Dans une note, L’indignation du Collectif Défenseurs Plus face à la sécurité qui devient une banalité en Haïti
L’Etat dans tous les pays du monde, se définit dans  son sens politique comme un gouvernement qui administre un territoire au profit de sa population. De ce fait, l’Etat haïtien a pour devoir de gérer, de contrôler, ou encore d’administrer tout le territoire et s’assurer de la sécurité de chaque personne se trouvant dans le pays. Depuis plusieurs mois.



Défenseurs Plus constate que les riverains de la zone sud de Port-au-Prince sont dans l’impossibilité de jouir pleinement leur droit de circuler librement face à la remontée de l’insécurité. Plusieurs quartiers sont en pleurs, des bandits armés sèment la pagaille sans la moindre inquiétude. Les autorités politiques nient toutes formes d’actes de criminalité perpétrés dans les bidonvilles et quartiers populaires violant les droits de la population. La police nationale de son côté paraît certaines fois impuissante par rapport à la situation, alors que les usagers de la route nationale # 2 sont aux abois.



Sortir de chez soi, chaque matin et rentrer sain et sauf devient un pari, quand à n’importe quel moment de la journée, les balles pleuvent de toutes les directions. Or selon les différentes conventions, ratifiées par Haïti, l’Etat a pour obligation de sécuriser chaque citoyen. Selon l’article 3 de la Déclaration Universelle des Droits de l’Homme, tout individu a droit à la vie, à la liberté et à la sûreté de sa personne.
Quelle perception aura un jeune étudiant, qui chaque jour affronte les rues de Martissant pour se rendre en cours, la peur au ventre dans des conditions infrahumaines ?  Or, de leur côté, les autorités continuent leur processus de déni. En avril dernier, le Premier Ministre avait affirmé sans ambage que nous vivons dans un pays sécuritaire. Ne faudrait-on pas rappeler le nombre d’habitants qui sont obligés de laisser leur maison, le nombre de blessés par balles qui ne cessent d’accroître selon les rapports des centres hospitaliers de la zone métropolitaine ?
Défenseur Plus s’indigne devant le mutisme des autorités face à cette situation chaotique qui sévit dans les quartiers populaires et bidonvilles de Port-au-Prince.

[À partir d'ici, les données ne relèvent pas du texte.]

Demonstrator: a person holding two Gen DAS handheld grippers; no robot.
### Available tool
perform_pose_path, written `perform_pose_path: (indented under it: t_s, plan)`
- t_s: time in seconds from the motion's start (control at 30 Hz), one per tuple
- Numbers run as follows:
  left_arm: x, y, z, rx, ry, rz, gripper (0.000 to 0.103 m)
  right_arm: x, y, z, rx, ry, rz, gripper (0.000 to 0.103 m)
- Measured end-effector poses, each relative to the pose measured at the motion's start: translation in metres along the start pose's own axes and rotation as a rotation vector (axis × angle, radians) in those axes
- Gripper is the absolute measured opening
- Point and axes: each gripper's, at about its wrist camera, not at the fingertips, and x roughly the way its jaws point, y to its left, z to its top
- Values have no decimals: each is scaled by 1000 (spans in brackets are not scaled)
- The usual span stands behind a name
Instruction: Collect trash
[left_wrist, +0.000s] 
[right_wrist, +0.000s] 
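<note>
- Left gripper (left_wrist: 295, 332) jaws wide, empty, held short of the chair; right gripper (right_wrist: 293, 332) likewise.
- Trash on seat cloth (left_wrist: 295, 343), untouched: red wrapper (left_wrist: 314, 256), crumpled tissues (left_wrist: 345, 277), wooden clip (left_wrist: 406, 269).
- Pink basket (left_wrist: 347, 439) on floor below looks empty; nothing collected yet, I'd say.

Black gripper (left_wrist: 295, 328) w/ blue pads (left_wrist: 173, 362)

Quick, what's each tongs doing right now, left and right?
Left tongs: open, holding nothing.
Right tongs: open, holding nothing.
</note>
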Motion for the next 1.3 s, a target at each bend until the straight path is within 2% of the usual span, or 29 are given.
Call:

La population est livrée à elle même.



Lors de la commémoration des 23 ans de la PNH, l’organisation avait pris note de la déclaration du Président Jovenel MOÏSE qui, dans son discours circonstanciel avait dit : « Dans la République, il ne peut et ne doit y avoir de zones de non-droit ». Voilà pourquoi le Collectif Défenseurs Plus se demande: faut-il rappeler au Président de la République que les quartiers populaires et les bidonvilles constituant une faute d’irresponsabilité du gouvernement font partie de la République ?
Le Collectif Défenseur Plus exhorte les dirigeants conformément à ses engagements internationaux, à respecter leur engagement envers le peuple haïtien, en assurant leur sécurité et leur bien-être. Défenseurs Plus croit qu’on ne peut pas parler de développement durable, d’investissement quand la sécurité de la population n’est pas garanti. Il recommande au Haut Commandement de la PNH d’assumer ses responsabilités conformément au décret-loi du 29 Novembre 1994 portant création et fonctionnement de la Police Nationale d’Haïti.